Judges have also exhibited views that were contradictory and endorsed inconsistent rulings at the level of practice between law, tribe and religion. For instance, there were cases where judges of Shari’a courts referred women to seek the support of tribal sheikhs. They did so in cases where women belonged to influential tribes because they did not want to conduct a marriage without the consent of the wali despite the fact that the women in question were over thirty years, with established careers, and their guardians had no valid reasons to object the marriage. When the cases involved women of more minor tribes, judges were less hesitant to conclude the marriages without the consent of the wali. This reveals that the protection of tribal interests is a higher priority for the State than preserving religious values or the rule of law in the country.

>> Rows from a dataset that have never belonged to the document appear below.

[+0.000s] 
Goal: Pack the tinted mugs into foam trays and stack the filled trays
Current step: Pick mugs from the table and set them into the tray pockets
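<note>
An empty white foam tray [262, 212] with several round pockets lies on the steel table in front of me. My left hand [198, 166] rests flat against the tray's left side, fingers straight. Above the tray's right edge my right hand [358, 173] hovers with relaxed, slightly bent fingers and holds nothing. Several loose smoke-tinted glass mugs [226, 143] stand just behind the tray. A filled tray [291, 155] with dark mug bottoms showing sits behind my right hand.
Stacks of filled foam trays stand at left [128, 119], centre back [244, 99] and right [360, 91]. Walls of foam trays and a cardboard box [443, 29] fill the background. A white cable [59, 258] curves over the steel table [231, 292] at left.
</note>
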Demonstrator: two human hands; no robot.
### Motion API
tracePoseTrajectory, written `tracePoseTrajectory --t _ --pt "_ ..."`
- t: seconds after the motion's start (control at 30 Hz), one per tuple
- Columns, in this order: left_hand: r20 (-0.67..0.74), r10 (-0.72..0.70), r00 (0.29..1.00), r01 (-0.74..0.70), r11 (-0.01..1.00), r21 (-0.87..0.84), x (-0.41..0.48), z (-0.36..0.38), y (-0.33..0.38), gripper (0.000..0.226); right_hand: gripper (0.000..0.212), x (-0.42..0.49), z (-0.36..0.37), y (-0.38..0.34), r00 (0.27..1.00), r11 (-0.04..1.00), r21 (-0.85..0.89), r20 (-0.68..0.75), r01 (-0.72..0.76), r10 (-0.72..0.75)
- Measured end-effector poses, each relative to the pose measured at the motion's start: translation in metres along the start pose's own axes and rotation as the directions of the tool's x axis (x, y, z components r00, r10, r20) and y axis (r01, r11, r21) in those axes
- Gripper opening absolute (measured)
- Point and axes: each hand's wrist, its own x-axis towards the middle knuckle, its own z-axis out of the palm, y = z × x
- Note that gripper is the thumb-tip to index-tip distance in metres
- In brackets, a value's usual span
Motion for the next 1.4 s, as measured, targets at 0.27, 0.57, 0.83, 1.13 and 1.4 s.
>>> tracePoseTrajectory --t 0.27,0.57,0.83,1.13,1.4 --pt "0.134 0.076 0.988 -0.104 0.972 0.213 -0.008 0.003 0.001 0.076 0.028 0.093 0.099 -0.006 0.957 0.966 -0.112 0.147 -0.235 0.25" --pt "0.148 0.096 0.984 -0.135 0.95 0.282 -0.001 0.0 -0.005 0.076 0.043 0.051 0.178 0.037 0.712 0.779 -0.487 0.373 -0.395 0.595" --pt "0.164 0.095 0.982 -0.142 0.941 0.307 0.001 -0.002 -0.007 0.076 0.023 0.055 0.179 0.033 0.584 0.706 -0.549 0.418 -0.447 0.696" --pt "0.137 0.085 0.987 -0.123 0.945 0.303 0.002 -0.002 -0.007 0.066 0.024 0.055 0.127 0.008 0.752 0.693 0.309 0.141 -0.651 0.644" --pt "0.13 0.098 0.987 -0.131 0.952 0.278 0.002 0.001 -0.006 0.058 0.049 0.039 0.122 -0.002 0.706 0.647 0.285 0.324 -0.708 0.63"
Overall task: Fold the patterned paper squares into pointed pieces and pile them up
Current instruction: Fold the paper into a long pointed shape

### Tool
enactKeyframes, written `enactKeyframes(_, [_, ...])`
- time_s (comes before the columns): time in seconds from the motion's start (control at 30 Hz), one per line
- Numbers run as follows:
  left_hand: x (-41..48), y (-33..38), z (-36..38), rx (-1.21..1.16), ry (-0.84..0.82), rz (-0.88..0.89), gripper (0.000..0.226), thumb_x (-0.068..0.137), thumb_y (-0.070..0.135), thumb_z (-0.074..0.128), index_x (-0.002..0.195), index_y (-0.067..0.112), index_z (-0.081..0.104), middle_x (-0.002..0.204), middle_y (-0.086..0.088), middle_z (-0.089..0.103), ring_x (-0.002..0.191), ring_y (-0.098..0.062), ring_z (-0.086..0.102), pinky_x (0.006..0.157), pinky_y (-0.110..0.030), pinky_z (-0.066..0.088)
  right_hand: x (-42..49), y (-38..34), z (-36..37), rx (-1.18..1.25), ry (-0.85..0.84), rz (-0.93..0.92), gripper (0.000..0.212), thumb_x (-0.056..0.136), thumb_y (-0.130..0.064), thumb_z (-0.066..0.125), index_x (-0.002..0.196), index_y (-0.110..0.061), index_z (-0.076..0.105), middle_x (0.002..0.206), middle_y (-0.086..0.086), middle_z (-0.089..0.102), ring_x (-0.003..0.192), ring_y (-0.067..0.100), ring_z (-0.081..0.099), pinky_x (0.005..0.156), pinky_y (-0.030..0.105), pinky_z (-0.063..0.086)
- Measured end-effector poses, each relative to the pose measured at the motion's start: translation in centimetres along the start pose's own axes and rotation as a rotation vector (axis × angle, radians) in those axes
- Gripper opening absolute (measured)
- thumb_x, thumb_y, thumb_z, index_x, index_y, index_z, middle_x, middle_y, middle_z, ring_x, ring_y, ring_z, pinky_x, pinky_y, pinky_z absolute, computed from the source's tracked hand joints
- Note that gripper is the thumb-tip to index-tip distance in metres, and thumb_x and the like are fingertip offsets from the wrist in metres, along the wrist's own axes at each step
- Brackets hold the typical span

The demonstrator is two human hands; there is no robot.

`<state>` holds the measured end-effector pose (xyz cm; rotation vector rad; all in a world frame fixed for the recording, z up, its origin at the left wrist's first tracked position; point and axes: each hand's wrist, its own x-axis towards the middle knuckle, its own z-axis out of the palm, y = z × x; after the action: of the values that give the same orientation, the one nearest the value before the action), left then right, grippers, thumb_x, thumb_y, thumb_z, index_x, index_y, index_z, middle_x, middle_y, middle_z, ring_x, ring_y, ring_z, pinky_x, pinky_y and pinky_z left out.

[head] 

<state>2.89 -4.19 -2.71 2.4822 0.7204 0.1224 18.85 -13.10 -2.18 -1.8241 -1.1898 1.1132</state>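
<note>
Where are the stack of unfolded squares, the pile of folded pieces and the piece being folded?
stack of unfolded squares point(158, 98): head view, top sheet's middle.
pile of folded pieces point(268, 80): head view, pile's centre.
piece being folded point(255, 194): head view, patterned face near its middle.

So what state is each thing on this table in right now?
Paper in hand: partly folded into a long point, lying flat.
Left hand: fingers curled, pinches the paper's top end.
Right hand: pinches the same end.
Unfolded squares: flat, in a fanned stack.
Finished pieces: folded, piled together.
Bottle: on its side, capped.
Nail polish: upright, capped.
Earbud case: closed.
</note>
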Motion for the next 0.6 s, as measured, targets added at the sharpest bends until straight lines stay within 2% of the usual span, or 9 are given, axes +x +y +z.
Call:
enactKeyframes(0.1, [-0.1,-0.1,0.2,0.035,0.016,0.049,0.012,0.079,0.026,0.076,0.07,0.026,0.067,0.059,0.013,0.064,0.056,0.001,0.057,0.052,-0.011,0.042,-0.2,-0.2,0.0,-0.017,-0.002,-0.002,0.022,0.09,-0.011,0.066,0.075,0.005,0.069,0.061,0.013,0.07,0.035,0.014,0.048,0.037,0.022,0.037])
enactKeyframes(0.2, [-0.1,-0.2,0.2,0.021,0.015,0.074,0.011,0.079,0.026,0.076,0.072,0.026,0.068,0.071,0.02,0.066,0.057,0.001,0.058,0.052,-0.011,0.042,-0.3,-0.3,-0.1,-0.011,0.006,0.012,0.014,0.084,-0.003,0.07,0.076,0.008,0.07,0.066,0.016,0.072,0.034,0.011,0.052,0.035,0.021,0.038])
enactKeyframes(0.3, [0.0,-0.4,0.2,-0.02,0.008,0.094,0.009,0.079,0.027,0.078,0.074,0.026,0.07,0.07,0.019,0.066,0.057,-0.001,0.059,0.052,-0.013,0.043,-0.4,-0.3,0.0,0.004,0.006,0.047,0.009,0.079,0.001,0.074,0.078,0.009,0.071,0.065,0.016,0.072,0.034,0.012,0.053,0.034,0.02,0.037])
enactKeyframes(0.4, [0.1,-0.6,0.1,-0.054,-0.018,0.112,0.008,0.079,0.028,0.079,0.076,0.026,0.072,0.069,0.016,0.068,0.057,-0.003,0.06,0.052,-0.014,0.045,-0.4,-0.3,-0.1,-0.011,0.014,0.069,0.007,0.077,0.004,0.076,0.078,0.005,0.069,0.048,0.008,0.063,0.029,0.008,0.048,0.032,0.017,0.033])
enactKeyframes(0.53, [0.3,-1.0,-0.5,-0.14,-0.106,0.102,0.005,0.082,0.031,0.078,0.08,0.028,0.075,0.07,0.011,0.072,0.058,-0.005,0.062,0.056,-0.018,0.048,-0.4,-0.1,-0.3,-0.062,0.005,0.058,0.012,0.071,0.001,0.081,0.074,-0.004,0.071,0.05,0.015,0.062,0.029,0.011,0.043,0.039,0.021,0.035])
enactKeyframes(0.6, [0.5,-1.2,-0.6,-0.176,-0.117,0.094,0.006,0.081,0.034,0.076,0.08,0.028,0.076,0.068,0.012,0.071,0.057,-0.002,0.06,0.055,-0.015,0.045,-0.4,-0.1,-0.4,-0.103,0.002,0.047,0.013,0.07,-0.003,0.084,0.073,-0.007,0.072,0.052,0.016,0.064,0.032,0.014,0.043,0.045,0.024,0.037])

This analysis suggests that there is a need to reconsider or establish new feminist approaches that aim to unmask the basic concepts that define women and their subordinate positions. It is also vital to take into account the rationale and motives that are behind the perpetuation of these concepts in relation to the broader interests of the state and its institutions. Both the definition of wilaya over women, and the rationales or convictions of the judges demonstrate that women will not benefit from minor or even more substantial changes to family law, or from a reinterpretation of Shari’a laws, since wilaya is not legalized to preserve religious prescriptions but rather religion is used selectively to construct and reproduce values and characteristics assigned to femininity and masculinity, which, in turn authorize specific modes of control over women that result in their subordination.

Therefore wilaya over women, rather than just being confined to one article in the family law of the Arab region, actually constructs and produces certain types of femininity and masculinity that define women’s positions.  Whether this concept flows from a “protective reasoning” and is an enforcement of men’s superiority over women, or a product of patriarchal attitudes that define women’s roles in accordance to assumed biological differences, or the result of traditional fiqh interpretation and its articulations with colonialism and the states’ preservation of national identity through the control of women - all directly or indirectly suggest that wilaya is a key in the production of the imagined or invented femininity.